Silly comedies had their day in the sun early in the month, including the Cedric the Entertainer vehicle Johnson Family Vacation ($31 million) and Julia Stiles' first real lead role after Save the Last Dance, The Prince & Me ($28 million). Disney put out a minor animated film, the western Home on the Range, which pulled in a fair $50 million. By this point, though, Disney had clearly accepted what I still can not - that the era of mega-hit traditional animation was over.
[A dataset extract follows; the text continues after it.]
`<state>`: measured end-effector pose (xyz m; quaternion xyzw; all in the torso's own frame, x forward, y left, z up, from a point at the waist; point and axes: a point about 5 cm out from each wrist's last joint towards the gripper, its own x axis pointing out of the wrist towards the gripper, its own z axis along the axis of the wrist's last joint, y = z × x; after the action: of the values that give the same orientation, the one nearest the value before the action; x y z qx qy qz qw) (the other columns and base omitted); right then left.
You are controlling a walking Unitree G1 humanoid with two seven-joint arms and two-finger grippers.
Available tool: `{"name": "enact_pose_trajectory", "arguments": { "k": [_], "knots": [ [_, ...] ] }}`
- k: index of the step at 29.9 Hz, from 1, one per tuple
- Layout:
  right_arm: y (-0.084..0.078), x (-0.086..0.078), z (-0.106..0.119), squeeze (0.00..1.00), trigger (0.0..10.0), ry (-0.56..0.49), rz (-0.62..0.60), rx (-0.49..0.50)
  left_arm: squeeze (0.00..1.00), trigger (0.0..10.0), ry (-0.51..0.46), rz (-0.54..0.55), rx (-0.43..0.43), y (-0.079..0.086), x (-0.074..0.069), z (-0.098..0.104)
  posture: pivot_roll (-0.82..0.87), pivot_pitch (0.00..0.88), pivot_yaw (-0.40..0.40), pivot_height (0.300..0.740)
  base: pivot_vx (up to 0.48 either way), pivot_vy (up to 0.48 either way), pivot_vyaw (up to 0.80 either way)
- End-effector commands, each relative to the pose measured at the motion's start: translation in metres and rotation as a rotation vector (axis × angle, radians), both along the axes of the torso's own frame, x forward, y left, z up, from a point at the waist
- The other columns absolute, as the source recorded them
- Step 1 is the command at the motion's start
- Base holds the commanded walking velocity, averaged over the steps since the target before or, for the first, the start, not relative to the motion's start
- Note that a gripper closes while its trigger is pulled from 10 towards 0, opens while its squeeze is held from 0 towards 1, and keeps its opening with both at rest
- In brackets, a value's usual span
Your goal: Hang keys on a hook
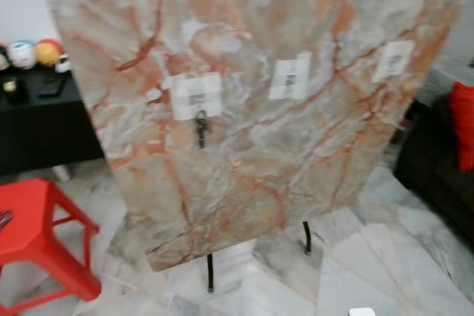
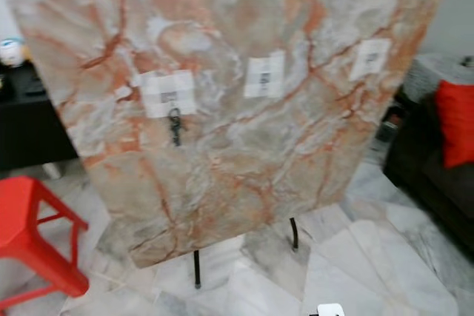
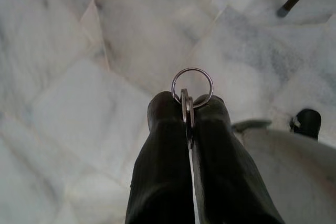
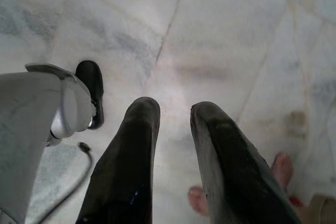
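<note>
An upright marble-patterned board [image 1: 259, 160] stands in front of me with three white hook patches: left [image 1: 196, 96], middle [image 1: 290, 77] and right [image 1: 392, 59]. A dark bunch of keys [image 1: 201, 129] hangs under the left patch. In the left wrist view my left gripper [image 3: 188, 106] is shut on a silver key ring [image 3: 192, 85] with a flat key pinched between the fingers; it hangs low over the marble floor. My right gripper [image 4: 175, 111] is open with nothing between its fingers, also pointing down at the floor.
The board rests on thin black legs [image 1: 210, 271]. A red stool [image 1: 37, 216] stands at the left, a black cabinet [image 1: 37, 120] behind it, and a dark sofa with a red cushion [image 1: 463, 120] at the right. A person's toes [image 4: 283, 169] are near my right gripper.
</note>
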<state>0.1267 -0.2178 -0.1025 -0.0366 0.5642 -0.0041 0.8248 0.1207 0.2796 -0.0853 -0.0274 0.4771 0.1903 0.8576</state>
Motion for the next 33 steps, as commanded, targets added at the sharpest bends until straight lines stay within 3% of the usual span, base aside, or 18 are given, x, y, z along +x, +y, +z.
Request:
{"name": "enact_pose_trajectory", "arguments": {
  "k": [1,9,13,17,27,33],
  "knots": [
    [-0.001,0.001,0.001,0.00,10.0,0.000,0.005,0.000,0.00,10.0,0.005,-0.008,-0.009,0.001,-0.001,0.000,0.00,0.000,-0.069,0.740,0.000,0.000,-0.72],
    [-0.002,0.001,0.001,0.00,10.0,0.004,0.006,0.000,0.00,10.0,0.013,-0.016,-0.013,-0.003,-0.006,-0.003,0.00,0.000,-0.075,0.740,0.000,-0.185,-0.71],
    [-0.002,0.001,0.001,0.00,10.0,0.005,0.015,0.000,0.00,10.0,0.013,-0.021,-0.043,-0.031,-0.006,-0.011,0.00,0.000,-0.079,0.740,0.000,0.000,-0.71],
    [-0.002,0.002,0.001,0.00,10.0,0.005,0.017,0.002,0.00,10.0,0.010,-0.039,-0.054,-0.044,-0.001,-0.013,0.00,0.000,-0.079,0.740,0.000,0.000,-0.71],
    [-0.001,0.002,0.001,0.00,10.0,0.005,0.023,0.007,0.00,10.0,0.006,-0.045,-0.055,-0.050,0.004,-0.013,0.00,0.000,-0.077,0.740,0.000,-0.154,-0.70],
    [-0.001,0.003,0.001,0.00,10.0,0.004,0.023,0.008,0.00,10.0,-0.038,-0.025,-0.023,-0.032,0.007,-0.007,0.01,0.000,-0.077,0.740,0.000,0.000,-0.70]
  ]
}}
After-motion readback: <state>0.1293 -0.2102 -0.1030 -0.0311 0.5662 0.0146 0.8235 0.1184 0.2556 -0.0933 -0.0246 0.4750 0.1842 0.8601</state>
Elsewhere, some middle-of-the-month performers included Ella Enchanted ($22 million), an occasionally well-reviewed fantasy with Anne Hathaway stuck in her teen movie phase; The Girl Next Door, the somewhat-interesting high school tale that gave prominent roles to Elisha Cuthbert and Emile Hirsch; and The Alamo, Disney's very expensive recreation of Texas history, which finished with $22 million on a budget of around $100 million. Good movie, excellent Billy Bob Thornton performance, but when you're playing with a two and a half hour running time, you'd better have brought all the CGI trolls and ogres you can afford. Clearly, this was The Alamo's critical mistake. Not to be outdone on the mistake front - Connie and Carla was released almost two years after My Big Fat Greek Wedding exploded into the stratosphere and made Nia Vardalos a movie star. Teaming up Vardalos and Toni Collette (did you know they're both actually named "Antonia"?), this particular comic vision took in only $8 million, or, $233 million less than Wedding did in 2002. Also prowling around the mean streets this time of year was the wholly unnecessary sequel The Whole Ten Yards. But please, let's not talk about that.
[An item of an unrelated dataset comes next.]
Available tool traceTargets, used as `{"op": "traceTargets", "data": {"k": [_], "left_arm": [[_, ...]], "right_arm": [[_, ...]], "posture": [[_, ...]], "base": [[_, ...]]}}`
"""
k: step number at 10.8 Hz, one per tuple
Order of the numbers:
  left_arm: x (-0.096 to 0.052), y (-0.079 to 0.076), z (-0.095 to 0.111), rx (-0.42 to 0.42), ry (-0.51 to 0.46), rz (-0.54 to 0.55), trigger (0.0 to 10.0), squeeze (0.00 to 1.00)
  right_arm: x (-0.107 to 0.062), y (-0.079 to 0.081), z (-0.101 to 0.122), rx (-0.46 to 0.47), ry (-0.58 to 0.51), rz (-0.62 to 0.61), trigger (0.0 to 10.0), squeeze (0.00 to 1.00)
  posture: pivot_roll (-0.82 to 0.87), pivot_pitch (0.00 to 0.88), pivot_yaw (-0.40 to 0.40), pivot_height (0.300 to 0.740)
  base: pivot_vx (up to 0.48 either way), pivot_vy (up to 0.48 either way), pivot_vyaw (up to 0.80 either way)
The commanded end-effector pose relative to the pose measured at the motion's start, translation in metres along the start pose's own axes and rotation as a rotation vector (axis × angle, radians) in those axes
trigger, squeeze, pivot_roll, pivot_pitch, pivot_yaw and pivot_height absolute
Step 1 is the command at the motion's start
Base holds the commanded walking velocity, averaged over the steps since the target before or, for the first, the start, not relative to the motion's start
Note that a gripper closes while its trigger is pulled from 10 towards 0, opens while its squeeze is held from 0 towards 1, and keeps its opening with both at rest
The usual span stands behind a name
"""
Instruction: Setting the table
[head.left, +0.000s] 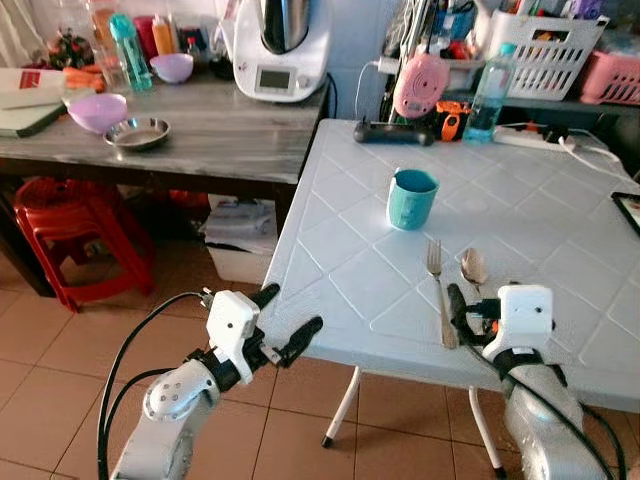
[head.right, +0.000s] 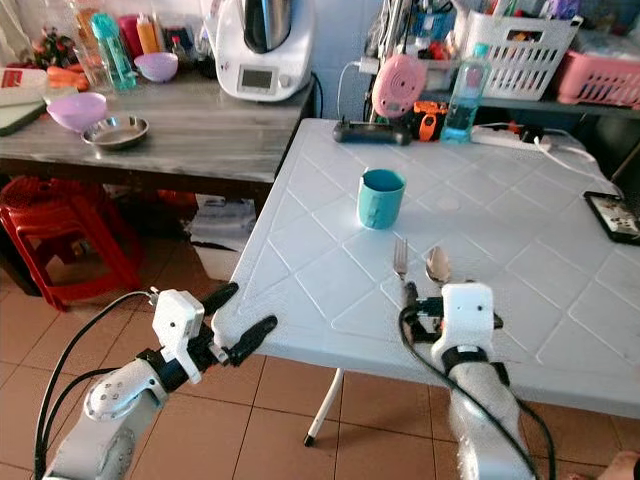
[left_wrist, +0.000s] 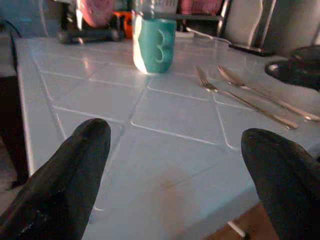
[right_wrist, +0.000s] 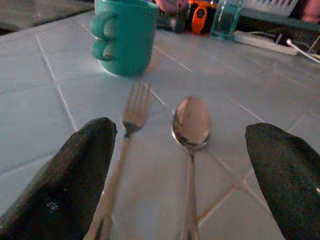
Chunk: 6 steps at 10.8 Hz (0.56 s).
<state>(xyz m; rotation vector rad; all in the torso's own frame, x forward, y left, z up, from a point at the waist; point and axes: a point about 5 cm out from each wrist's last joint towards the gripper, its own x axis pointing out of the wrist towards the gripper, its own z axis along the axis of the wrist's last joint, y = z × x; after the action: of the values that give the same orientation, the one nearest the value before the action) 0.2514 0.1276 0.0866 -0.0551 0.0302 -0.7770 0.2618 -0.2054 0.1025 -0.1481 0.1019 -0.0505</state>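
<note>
Fork (head.left: 436, 285) and spoon (head.left: 474, 272) lay side by side, close but not touching, near the front edge of the white table (head.left: 340, 260), handles toward that edge, fork on the robot's left of the spoon. Teal mug (head.left: 412, 198) stood upright further in, behind the fork tines, apart from both. Right gripper (right_wrist: 185, 175) sat low over the front edge with fingers spread wide; in the right wrist view the fork and spoon handles ran between the two black fingers (right_wrist: 75, 170), not clamped. Could not tell whether a finger touched the fork handle. Left gripper (head.left: 290, 320) hung off the table's front left corner, just beside the edge, fingers apart and holding nothing; the left wrist view looked across the tabletop at the mug, fork and spoon.

Back edge of the table: black power strip (head.left: 395, 131), pink round device (head.left: 420, 85), orange and black gadget (head.left: 452, 120), clear blue-tinted water bottle (head.left: 490, 95), white extension lead (head.left: 530, 138). Dark phone (head.right: 612, 215) lay at the right edge. White basket (head.left: 545, 50) and pink basket (head.left: 610, 75) were on a shelf behind.

Grey wooden counter (head.left: 220, 140) stood to the left, touching or nearly touching the table's back left corner. On it: white kitchen machine (head.left: 280, 50), steel bowl (head.left: 137, 132), two purple bowls (head.left: 97, 110), teal bottle (head.left: 130, 50). Red plastic stools (head.left: 70, 235) stacked under it, white box (head.left: 240, 240) beside them on the tiled floor (head.left: 60, 340).
</note>
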Motion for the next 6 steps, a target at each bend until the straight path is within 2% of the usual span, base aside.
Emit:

Next, April 23rd was the weekend when star vehicles flourished. First, Denzel Washington's Man on Fire, another one of his thrillers, followed the standard Denzel Box Office Formula: $22 million opening, $77 million total. Then, after some supporting parts, Jennifer Garner was launched into star status with 13 Going on 30, a body-switch movie that opened with $21 million and finished with a respectable $57 million. So far, this remains Garner's biggest film as solo star.

April '04 ended in a big way, with the arrival of Mean Girls. Buoyed into teen queen status with August '03's Freaky Friday, Lindsay Lohan floundered a little with February's Confessions of a Drama Queen, but Mean Girls was the one that made her big. Real big. Playing like a much superior remake of that Drama Queen film, Mean Girls was a sharply-written high school satire that also introduced Amanda Seyfried and Rachel McAdams as actresses to watch, and gave screenwriter Tina Fey a decent supporting role. With its $24 million opening and $86 million total, it was the kind of right-before-summer hit studios look for. With that out of the way, the rest of the week didn't much rise to the occasion. There was Godsend, another entry into the "Oops! My child is trying to kill me" subgenre, and not one of the better ones; Laws of Attraction, a Pierce Brosnan-Julianne Moore comedic team-up that didn't do anyone any favors; and Envy, which disproved anyone who believed that the cinematic combo of Ben Stiller and Jack Black would produce not only successful comedy but also sturdy box office. People who held that belief were very, very wrong.